• _EXERCISE DETAILS_:
Identify each line below that contains the word "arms", and copy it out.

• _TASK DATA_:
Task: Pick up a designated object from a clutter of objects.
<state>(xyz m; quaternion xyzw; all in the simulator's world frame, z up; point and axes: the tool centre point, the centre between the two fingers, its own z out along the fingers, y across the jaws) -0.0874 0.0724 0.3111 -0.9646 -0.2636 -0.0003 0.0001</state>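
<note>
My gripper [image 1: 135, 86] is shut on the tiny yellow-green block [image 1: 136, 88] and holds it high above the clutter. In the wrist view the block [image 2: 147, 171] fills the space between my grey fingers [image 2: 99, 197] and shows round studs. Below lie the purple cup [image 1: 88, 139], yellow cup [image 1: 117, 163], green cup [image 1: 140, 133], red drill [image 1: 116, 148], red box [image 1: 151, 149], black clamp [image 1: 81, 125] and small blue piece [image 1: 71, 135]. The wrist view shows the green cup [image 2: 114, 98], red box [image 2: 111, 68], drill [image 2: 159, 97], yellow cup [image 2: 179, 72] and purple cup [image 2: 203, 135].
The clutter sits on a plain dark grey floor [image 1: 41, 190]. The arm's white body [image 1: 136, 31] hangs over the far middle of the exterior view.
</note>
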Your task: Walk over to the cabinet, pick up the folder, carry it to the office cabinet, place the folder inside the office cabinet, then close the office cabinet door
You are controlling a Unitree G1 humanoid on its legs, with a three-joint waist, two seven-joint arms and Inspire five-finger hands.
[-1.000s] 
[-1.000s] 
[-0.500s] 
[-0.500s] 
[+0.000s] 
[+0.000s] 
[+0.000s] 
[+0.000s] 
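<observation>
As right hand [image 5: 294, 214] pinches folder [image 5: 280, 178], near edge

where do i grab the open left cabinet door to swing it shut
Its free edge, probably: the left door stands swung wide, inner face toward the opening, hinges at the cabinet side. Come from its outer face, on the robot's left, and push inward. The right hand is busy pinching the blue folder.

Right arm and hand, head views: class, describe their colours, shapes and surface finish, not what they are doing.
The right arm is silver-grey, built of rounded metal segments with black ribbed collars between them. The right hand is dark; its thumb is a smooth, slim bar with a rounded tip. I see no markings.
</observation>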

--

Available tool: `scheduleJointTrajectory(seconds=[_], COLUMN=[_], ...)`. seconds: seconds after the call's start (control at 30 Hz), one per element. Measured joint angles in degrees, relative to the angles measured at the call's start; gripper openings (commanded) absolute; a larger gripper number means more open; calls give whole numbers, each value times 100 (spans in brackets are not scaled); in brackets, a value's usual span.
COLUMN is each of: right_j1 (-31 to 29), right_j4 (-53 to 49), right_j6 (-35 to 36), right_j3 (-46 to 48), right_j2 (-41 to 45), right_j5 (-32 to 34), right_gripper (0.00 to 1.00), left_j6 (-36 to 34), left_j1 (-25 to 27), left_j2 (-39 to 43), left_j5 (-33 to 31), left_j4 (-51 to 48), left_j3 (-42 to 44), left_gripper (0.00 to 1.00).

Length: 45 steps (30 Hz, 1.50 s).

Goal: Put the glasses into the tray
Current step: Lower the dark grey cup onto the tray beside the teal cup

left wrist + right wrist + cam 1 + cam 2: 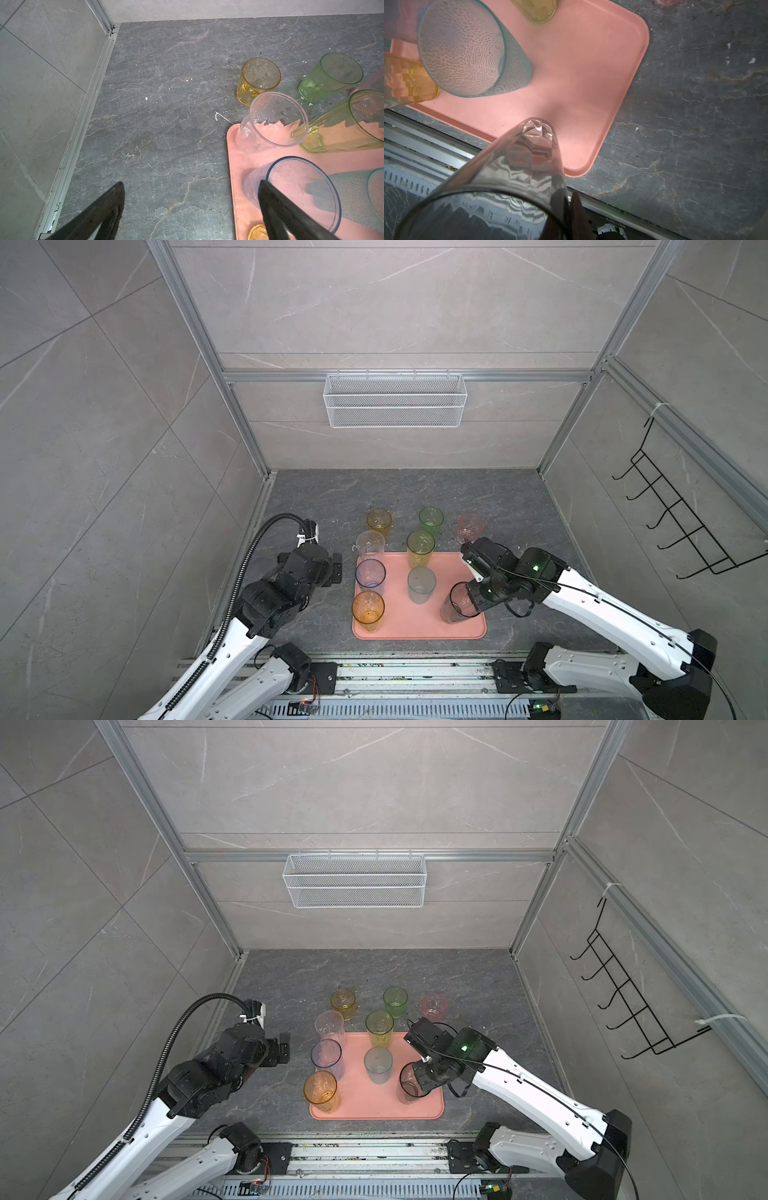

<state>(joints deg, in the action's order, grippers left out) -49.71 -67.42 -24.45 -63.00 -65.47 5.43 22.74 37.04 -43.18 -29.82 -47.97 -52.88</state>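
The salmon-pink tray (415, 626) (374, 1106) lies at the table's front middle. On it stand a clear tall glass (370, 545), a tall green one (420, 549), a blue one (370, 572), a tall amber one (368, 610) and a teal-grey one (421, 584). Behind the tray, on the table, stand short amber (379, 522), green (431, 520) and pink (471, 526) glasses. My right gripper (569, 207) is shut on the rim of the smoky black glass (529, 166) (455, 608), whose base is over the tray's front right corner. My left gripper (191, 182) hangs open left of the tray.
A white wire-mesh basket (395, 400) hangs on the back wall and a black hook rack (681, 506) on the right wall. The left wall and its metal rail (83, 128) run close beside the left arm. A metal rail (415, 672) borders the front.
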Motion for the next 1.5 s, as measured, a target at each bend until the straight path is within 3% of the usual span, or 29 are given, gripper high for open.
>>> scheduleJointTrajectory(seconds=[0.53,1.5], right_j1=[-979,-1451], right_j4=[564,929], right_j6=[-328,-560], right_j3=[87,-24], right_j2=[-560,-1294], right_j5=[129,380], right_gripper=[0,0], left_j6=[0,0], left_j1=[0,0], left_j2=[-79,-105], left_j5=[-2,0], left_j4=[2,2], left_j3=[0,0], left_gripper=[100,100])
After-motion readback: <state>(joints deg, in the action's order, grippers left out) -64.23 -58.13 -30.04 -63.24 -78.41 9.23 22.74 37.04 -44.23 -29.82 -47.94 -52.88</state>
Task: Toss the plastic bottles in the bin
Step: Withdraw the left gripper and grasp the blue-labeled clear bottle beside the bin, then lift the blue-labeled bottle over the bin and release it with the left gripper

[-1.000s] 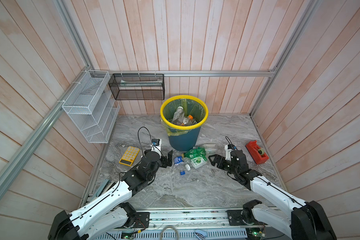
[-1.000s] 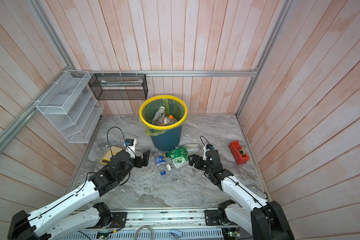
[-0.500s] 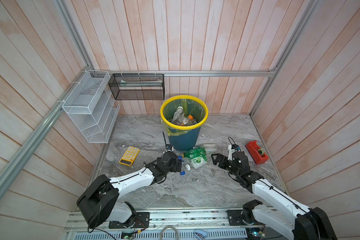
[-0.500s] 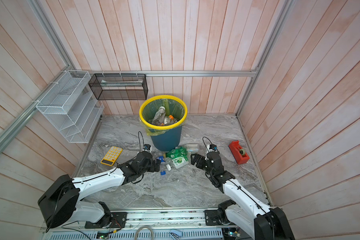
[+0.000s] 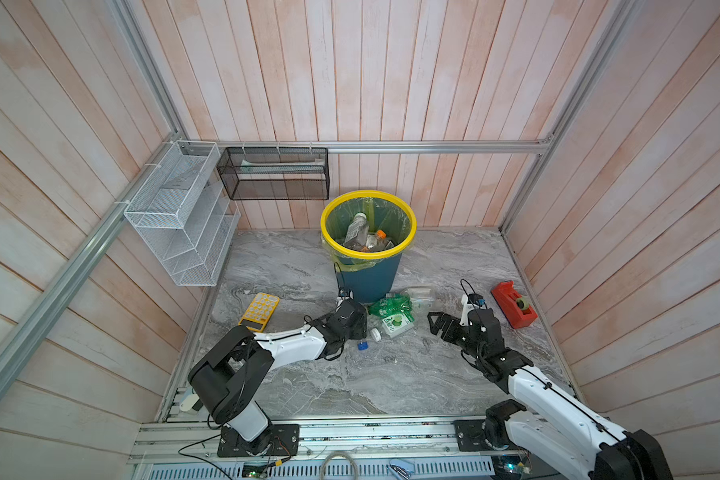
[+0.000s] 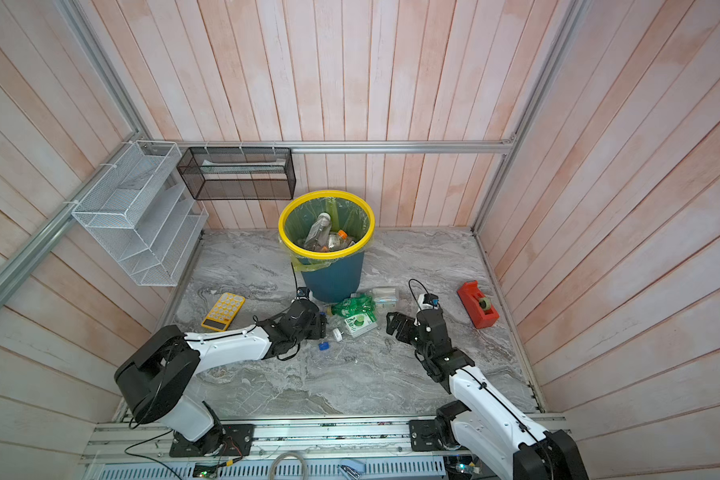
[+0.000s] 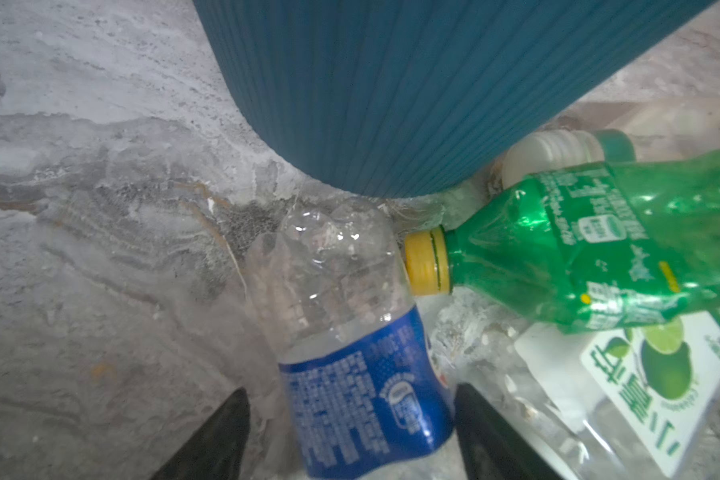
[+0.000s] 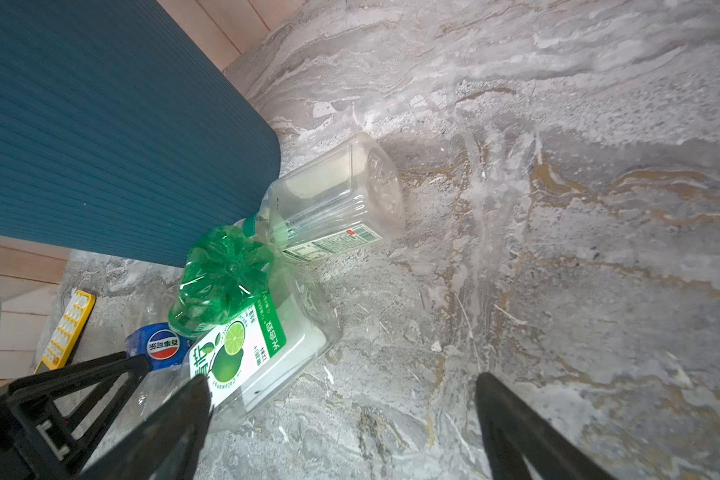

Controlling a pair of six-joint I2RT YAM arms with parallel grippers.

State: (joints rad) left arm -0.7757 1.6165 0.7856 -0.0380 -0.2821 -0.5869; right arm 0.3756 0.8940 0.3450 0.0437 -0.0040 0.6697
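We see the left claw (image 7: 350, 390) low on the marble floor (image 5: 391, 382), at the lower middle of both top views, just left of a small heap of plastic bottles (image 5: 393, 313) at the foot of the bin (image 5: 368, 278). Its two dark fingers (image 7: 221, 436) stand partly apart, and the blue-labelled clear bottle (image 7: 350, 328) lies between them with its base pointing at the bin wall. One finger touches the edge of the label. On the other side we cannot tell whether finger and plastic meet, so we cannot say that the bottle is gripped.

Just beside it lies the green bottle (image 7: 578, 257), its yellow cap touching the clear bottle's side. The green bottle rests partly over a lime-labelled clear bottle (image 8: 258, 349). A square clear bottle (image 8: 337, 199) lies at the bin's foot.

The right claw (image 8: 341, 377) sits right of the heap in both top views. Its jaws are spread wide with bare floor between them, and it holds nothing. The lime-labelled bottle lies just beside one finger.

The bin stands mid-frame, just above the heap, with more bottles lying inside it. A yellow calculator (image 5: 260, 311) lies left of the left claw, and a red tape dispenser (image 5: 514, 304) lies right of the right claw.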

• _RESULT OF THE TASK_:
You are controlling a Unitree G1 humanoid on its legs, with a three-joint waist, two seven-joint arms and Inspire five-finger hands.
Controlling a pair of six-joint I2RT YAM arms with parallel grippers.

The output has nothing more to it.